Round 1

Reviewer 1 Report

This paper reports that AKAPs can control the responses to TGF-beta and cigarette smoke that in airway epithelial cells lead to the pathogenetic mesenchymal transition.

The study is generally convincing; however a few issues need to be addressed.

Major:

Authors generally suggest that cAMP signaling can modulate responses to TGF-beta. However, experiments with TGF-beta together with either knock-down of various AKAPs or cAMP modulators like PDE inhibitors did not include cAMP stimulation. Where is the cAMP supposed to trigger AKAP-mediated responses coming from? Serum? This needs to be fully explained in the results section. In the end of the paper, catecholamine stimulation and beta2 adrenergic receptors (AR) are potentially involved but it is not clear if beta2-AR agonists were used together with TGF-beta (or cigarette smoke). Along the same line, exogenous cAMP is able to reduce TGF-β induced expression of Collagen I, while PDE inhibitors are not. How can this be explained?

Figure 1A An inset with higher magnification would be helpful to appreciate changes in morphology.

Figure 1C: although fibronectin and α-SMA would be relevant markers in characterizing EMT, no difference is detectable after TGF-β treatment (no quantification is provided). This needs to be at least discussed, for example justifying why these markers are no more explored in subsequent experiments.

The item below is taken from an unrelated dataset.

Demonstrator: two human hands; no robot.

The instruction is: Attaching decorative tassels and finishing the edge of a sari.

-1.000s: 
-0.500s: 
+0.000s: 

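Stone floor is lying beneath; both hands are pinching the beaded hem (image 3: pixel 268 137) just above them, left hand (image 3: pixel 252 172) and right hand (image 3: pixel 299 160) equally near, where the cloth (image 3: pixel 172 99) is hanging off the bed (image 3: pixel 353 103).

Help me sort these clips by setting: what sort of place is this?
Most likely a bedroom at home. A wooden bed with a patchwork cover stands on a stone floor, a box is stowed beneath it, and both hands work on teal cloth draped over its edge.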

Figure 2 The authors claim that TGF-β, through Smad pathway, stimulates expression of Collagen I, and that AKAPs are involved in the regulation of this process. However, it is somehow surprising that the effect of Ht31 on Collagen I levels is detectable at the protein level only, but not at the mRNA level. It is indeed known that TGF-β/Smad mediates the induction of TIMPs, that in turn inhibit Collagen-degrading MMPs. Did the authors consider modulation of Collagen I as an indirect effect on MMP expression/activity? Similarly, the contribution of Snail/Slug/Twist should be assessed. These other factors may overall contribute to explain the differential effects detected in E-Cadherin and Collagen I levels in the diverse experimental settings.

Figure 2A Please check label to graph (vertical axis).

Figure 3D and E. Normalization of western blot has been performed on GAPDH but β-actin is shown as a representative image. Amend accordingly.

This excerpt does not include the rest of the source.